Già qualche anno prima che Interstellar prendesse forma, Thorne aveva intenzione di espandere i propri studi sull’argomento e stava lavorando con una produttrice alla stesura di un film che ne divulgasse gli aspetti principali. Non tutti sanno che il cineasta responsabile dell’adattamento era inizialmente Steven Spielberg, il quale accarezzò l’idea di mettersi al comando dell’operazione, ma poi decise di abbandonare il progetto. Jonathan Nolan, lo sceneggiatore che aveva cominciato a lavorare sulla scrittura, coinvolse dunque il fratello Christopher e con il suo ingresso l’aspetto scientifico divenne ancora più centrale e approfondito.

L’unione di scienza e magia

Il cinema, negli ultimi decenni, si è trovato di fronte a una serie di innovazioni e cambiamenti che lo hanno trasformato e da cui si è fatto progressivamente inglobare, esplorando nuove galassie e abituando il proprio corpo ad andare lontano senza sentire la nostalgia di casa. Questa nuova spinta evolutiva, in effetti, ricorda quella che ha coinvolto e sta coinvolgendo l’essere umano nell’esplorazione spaziale, la cui protesi (pronta per l’ibridazione) può essere rappresentata dall’astronave, dalla tuta spaziale o dalle armi tecnologiche e dai parametri di osservazione oggettivi di cui dispone la scienza.

Risulta indubbiamente complesso trovare, nel cinema così come nella società contemporanea, un equilibrio tra ciò che la tecnologia è in grado di offrire e ciò che invece deve essere influenzato esclusivamente dall’uomo; stiamo parlando della stessa differenza che c’è tra la creazione e l’esecuzione, in un rapporto secondo il quale la prima dovrebbe spettare all’uomo e la seconda alla macchina. Lo studioso Francesco Casetti ha suggerito una prospettiva secondo la quale nel cinema scienza e magia si sovrappongono, dove sono i mezzi tecnologici ad essere al servizio della magia della creazione, del “sogno di onnipotenza (umano) di raddoppiarla.”

Nolan, con questo film coraggioso e imponente, sorretto dall’epica colonna sonora di Hans Zimmer, conferma la sua capacità di intercettare le questioni più misteriose, (im)penetrabili e conturbanti dell’esistenza umana.
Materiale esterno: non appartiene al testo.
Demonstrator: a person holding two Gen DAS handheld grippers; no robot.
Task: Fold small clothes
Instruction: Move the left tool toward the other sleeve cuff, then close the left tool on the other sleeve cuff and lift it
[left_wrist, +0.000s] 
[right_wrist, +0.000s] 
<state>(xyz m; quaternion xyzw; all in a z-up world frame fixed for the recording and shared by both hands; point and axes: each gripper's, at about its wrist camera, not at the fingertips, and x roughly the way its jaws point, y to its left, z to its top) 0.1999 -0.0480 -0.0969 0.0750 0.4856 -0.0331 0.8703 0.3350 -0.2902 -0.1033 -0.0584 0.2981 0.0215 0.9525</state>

Appoggiandosi agli studi scientifici, realizza un lavoro di finzione che tenta di andare oltre i limiti della conoscenza e, automaticamente, del cinema, uno dei pochi mezzi in grado di concretizzare liberamente l’unione tra scienza e magia, in un mondo ormai dominato dalla razionalità, dallo scetticismo e dall’ossessiva mania del controllo.

Christopher Nolan è uno degli autori più influenti del cinema contemporaneo e "Interstellar" rappresenta forse la sua opera più completa e ambiziosa, un kolossal mastodontico capace di raccogliere la stima del grande pubblico mantenendo una dimensione autoriale, di fondere scienza e magia spingendosi oltre i confini della conoscenza e del cinema.